The Alpha Centauri system – which includes the star Proxima – is the 3rd-brightest star in our sky. That is, it’s 3rd-brightest as seen from our place in space, and not counting our sun. Like the 1st- and 2nd-brightest stars – Sirius and Canopus – it is a southern star. Indeed it’s much farther south on our sky’s dome than either of those, which is why it has no traditional name in our culture (except a rather faux-traditional one, Rigil Kentaurus).
Notice the stalk to Alpha Centauri on the space diagram above. It shows it at a steep southward angle from our sun. This angle (its declination -61°) means it doesn’t peep above the horizon until you go down to the latitude of northern Florida.
To see it properly, you might go south of Earth’s equator.

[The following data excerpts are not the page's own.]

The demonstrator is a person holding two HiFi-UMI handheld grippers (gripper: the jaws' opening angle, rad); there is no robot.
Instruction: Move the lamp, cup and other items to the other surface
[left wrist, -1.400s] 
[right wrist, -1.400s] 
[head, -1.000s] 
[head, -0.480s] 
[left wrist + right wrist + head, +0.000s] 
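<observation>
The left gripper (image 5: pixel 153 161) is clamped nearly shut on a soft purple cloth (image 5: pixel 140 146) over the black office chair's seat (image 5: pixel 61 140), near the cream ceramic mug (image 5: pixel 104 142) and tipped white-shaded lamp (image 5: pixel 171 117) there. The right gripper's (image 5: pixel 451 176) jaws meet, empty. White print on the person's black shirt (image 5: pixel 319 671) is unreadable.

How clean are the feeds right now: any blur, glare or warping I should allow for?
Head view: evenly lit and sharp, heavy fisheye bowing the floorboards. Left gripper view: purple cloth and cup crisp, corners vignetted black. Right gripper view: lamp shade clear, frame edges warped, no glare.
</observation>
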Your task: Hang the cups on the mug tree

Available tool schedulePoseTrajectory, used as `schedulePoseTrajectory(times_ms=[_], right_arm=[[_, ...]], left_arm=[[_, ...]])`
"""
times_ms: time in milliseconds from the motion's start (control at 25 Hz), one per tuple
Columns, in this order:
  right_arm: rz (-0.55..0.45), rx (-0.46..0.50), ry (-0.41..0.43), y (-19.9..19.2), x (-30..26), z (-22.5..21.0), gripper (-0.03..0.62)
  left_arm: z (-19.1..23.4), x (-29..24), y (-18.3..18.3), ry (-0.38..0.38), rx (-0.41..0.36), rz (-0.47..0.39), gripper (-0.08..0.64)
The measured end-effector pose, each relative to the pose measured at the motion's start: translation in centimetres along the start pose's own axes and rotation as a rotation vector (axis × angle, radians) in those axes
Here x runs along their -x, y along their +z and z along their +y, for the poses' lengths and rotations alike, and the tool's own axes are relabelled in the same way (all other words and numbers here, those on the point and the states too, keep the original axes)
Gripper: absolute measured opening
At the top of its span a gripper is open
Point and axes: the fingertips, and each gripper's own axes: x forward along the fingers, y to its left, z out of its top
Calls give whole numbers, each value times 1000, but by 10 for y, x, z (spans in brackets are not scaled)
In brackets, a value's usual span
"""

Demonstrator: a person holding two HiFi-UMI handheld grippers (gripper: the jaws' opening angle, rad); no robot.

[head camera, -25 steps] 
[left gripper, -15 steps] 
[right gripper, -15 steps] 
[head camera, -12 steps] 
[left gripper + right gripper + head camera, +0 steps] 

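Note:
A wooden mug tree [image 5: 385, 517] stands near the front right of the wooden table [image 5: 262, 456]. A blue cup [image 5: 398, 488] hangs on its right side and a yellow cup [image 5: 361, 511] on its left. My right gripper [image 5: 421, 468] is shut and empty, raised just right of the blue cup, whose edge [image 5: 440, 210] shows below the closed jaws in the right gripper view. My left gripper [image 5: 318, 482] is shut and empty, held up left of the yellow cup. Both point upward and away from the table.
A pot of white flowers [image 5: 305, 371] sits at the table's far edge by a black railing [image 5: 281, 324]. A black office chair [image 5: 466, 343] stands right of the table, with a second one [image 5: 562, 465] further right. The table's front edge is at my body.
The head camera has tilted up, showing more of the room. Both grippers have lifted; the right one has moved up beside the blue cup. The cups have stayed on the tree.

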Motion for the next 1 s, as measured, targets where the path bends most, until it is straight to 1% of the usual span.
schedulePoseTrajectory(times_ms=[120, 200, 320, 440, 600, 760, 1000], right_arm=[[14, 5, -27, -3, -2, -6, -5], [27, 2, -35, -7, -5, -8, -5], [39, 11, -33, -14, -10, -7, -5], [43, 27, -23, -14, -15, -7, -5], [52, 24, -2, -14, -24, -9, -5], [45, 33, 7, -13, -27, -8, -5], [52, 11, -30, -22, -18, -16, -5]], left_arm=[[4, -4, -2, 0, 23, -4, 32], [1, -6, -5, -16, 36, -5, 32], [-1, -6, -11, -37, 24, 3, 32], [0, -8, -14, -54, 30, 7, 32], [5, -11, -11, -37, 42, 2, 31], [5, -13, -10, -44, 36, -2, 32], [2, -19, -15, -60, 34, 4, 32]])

Want to know more about Proxima? Check out the video below:
More about Alpha Centauri
In a telescope, Alpha Centauri appears as a double star. Yes, it’s really triple, but Proxima is tiny and not easy to see. The other two stars in the Alpha Centauri system comprise one of the widest and easiest to “split” double stars in our sky. Here is part of my diagram of the pair with which I used to fill a space in Astronomical Calendar 2016:
Again, the symbols for the stars are vastly larger than the bodies of the stars would be. It isn’t really that the B star revolves around the A one: they both revolve around their common center of gravity.
You can see that this year of the diagram, 2016, is the year when B appeared closest to A, though in the true (untilted) orbit it will reach periastron in 2035. The blue lines are one second of arc apart; that’s the apparent size of a tennis ball 10 miles away.
Alpha Centauri A is a star much like the sun, slightly larger and of about the same 4.6-billion-year age or slightly older. Alpha Centauri B is slightly smaller and cooler. In their elliptical orbits around their common center of gravity, they range from about 11 astronomical units (sun-Earth distances) apart when closest, to 36 when farthest apart. In other words, they range from something like the sun-Saturn to something like the sun-Pluto distance.
Proxima Centauri again
And the distance of the Alpha Centauri system from us is only 4.4 light-years: nearer than all other stars … except for one, Proxima, discovered in 1915 (by Robert Jones in South Africa).
Proxima is one of those numerous dwarfs whose surfaces are reddish, meaning cooler and dimmer. Only about 1/7 as wide as the sun, and at a magnitude (brightness) of 11, it is about 100 times too dim to be seen with the unaided eye. Proxima is more than two degrees away from the Alpha Centauri pair; on observatory photographs, there are thousands of background stars in between.
Yet studies of it found that it is only 4.24 light-years away from us, closer than the other two stars in the Alpha Centauri system.
Hence it is dubbed Proxima Centauri, with the word Proxima having the same root as the word proximity, meaning near.
The nearest stars not only have the largest parallax (apparent angular shift as we go around the sun) but are liable to have large proper motion (travel across the starry background from year to year). Proxima is found to be still coming gradually toward us; it will be nearest, at only about three light-years, about 27,000 years into the future. And it is probably, though not quite certainly, gravitationally bound to the Alpha Centauri pair 0.2 light-year away from it, in an enormous, slow orbit of something like 500,000 years. So it can be called Alpha Centauri C.
Humbling distances
Yes, these are humiliating numbers, and I hesitate to crush you further with the reminder that a light-year is nearly 6,000,000,000,000 miles, and the distance across the Milky Way galaxy is something like 30,000 times greater than the distance to these our nearest neighbors in it.
Thus, even if there is a Proximan with a telephone, and one day you receive a call from her asking:
What is your name, how many legs do you have, and how many sexes are there in your world?
… It will be more than four years before she receives your reply and more than eight before you know what she thinks of it.
Bottom line: Diagram and explanation from astronomer Guy Ottewell, showing the location in space of the Alpha Centauri system and, in particular, the star Proxima Centauri, the nearest star to Earth.